Having a “seriously delinquent tax debt” generally means that the taxpayer has an outstanding IRS tax bill in which (i) the IRS is owed more than $51,000 in back taxes, penalties and interest AND (ii) the IRS has filed a Notice of Federal Tax Lien and the period to challenge it has expired, or the IRS has issued a levy with regard to the tax debt.
Americans Abroad at Greater Risk
Now that foreign financial institutions are sending detailed financial information to the IRS pursuant to the “Foreign Account Tax Compliance Act” (the infamous “FATCA”), the IRS will have more and more information to determine whether a taxpayer might owe US taxes. This is a more common problem for US persons living overseas. For this group, maintaining foreign financial accounts is a normal and necessary part of everyday life abroad. However, if the relevant US tax filings are not up to date, or do not reflect the foreign assets, the IRS may come calling.
In this regard, if tax returns have not been filed or have not properly been including income, the IRS can prepare a tax return based on the information it has available. This is called a “Substitute for Return” (“SFR”) and it can be a dangerous thing. The IRS uses the SFR in order to assess the amount of tax owed, to calculate applicable penalties and interest and to move forward with the collection process. Because the IRS will prepare the SFR without utilizing any deductions or exemptions that could otherwise have been taken by the taxpayer (for example, the foreign earned income exclusion for US persons living abroad), the threshold of more than $51,000 in “seriously delinquent tax debt” can very easily be reached.
There are several ways taxpayers can avoid having the IRS notify the State Department of their seriously delinquent tax debt. They include, for example, paying the tax debt in full, or paying timely under an approved installment agreement, or under an accepted offer in compromise. Furthermore certain taxpayers will not risk loss of their passport, including a taxpayer who is in bankruptcy, or who has been identified by the IRS as a victim of tax-related identity theft or whose account the IRS has determined is currently not collectible due to hardship. Greater detail on the IRS passport revocation program, the various exceptions etc. can be found at my earlier US tax blog post “IRS On a Roll with Passport Denials and Revocations – $51,000 Covered!”
Statistics – IRS Certifications Gaining Momentum!
According to the Taxpayer Assistance Service (TAS) latest report, the IRS began by certifying “seriously delinquent” tax debt for only about 1,500 taxpayers in February. By May 4, 2018, however, it had certified 9,356 taxpayers. The TAS Report states that the IRS will increase certification by five to ten percent each week until it certifies all taxpayers meeting the criteria. After that, certifications will occur systemically on a weekly basis. Although the number of taxpayers eligible for certification fluctuates, as of April 2018 there were approximately 436,400 taxpayers who met certification criteria and did not meet a discretionary or statutory exclusion.
Statistics – IRS Raking in the Money
IRS Division Commissioner Mary Beth Murphy said in late June that at the moment, the US authorities are denying passports rather than revoking them.
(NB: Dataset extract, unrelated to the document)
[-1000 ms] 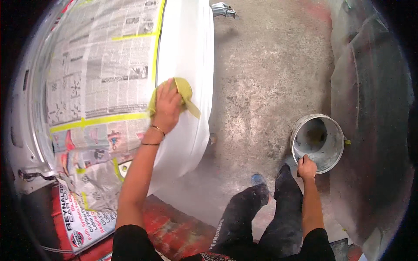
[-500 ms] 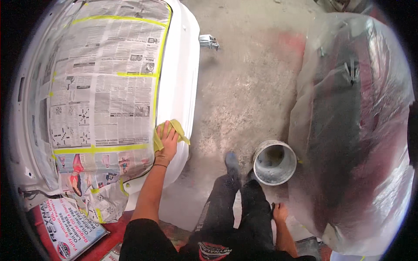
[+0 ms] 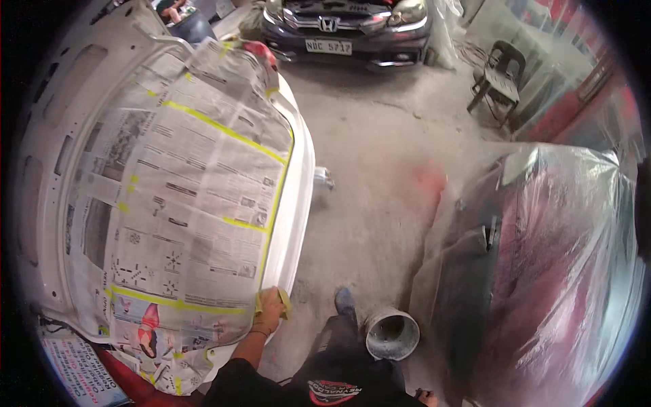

Thus, right now many tax debtors with current passports should still be able to travel, but they won’t be able to renew their passports. “Seriously delinquent” tax debtors who do not have a passport will be denied them if they apply.
If the IRS had hands, I can just see it rubbing its palms together in delight at the effect of the new enforcement rules! Ms. Murphy said that one tax debtor paid $1 million to avoid passport denial. According to an IRS spokesman, by the end of June, 220 people had paid over $11.5 million to settle their tax debts in full, while another 1,400 had signed installment agreements.
TAS has voiced serious concerns that the notice IRS sends to taxpayers regarding the passport certification program is woefully inadequate and does not fully advise taxpayers of their rights. Losing one’s passport is a very serious matter and TAS continues working with the IRS to ensure its plans and procedures support the purpose of the statute and protects taxpayers.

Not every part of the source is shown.